The ENCODE class of functions takes raw frames as input and compresses them into a bitstream.
Input frames usually come encoded in a repeated pattern called the Group of Picture (GOP) sequence. For example, a GOP sequence can start from an I-frame, followed by a few B-frames, a P-frame, and so on. ENCODE uses an MPEG-2 style GOP sequence structure that can specify the length of the sequence and the distance between two key frames: I- or P-frames. A GOP sequence ensures that the segments of a bitstream do not completely depend upon each other. It also enables decoding applications to reposition the bitstream.
ENCODE processes input frames in two ways:
Display order: ENCODE receives input frames in the display order. A few GOP structure parameters specify the GOP sequence during ENCODE initialization. Scene change results from the video processing stage of a pipeline can alter the GOP sequence.
Encoded order: ENCODE receives input frames in their encoding order. The application must specify the exact input frame type for encoding. ENCODE references GOP parameters to determine when to insert information such as an end-of-sequence into the bitstream.

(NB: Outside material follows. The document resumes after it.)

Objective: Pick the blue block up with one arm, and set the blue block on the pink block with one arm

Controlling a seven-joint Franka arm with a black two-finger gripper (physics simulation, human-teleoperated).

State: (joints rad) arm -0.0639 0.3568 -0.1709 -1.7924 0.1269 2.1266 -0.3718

An ENCODE output consists of one frame of a bitstream with the time stamp passed from the input frame. The time stamp is used for multiplexing subsequent video with other associated data such as audio. The SDK library provides only pure video stream encoding. The application must provide its own multiplexing.
ENCODE supports the following bitrate control algorithms: constant bitrate, variable bitrate (VBR), and constant Quantization Parameter (QP). In the constant bitrate mode, ENCODE performs stuffing when the size of the least-compressed frame is smaller than what is required to meet the Hypothetical Reference Decoder (HRD) buffer (or VBR) requirements. (Stuffing is a process that appends zeros to the end of encoded frames.)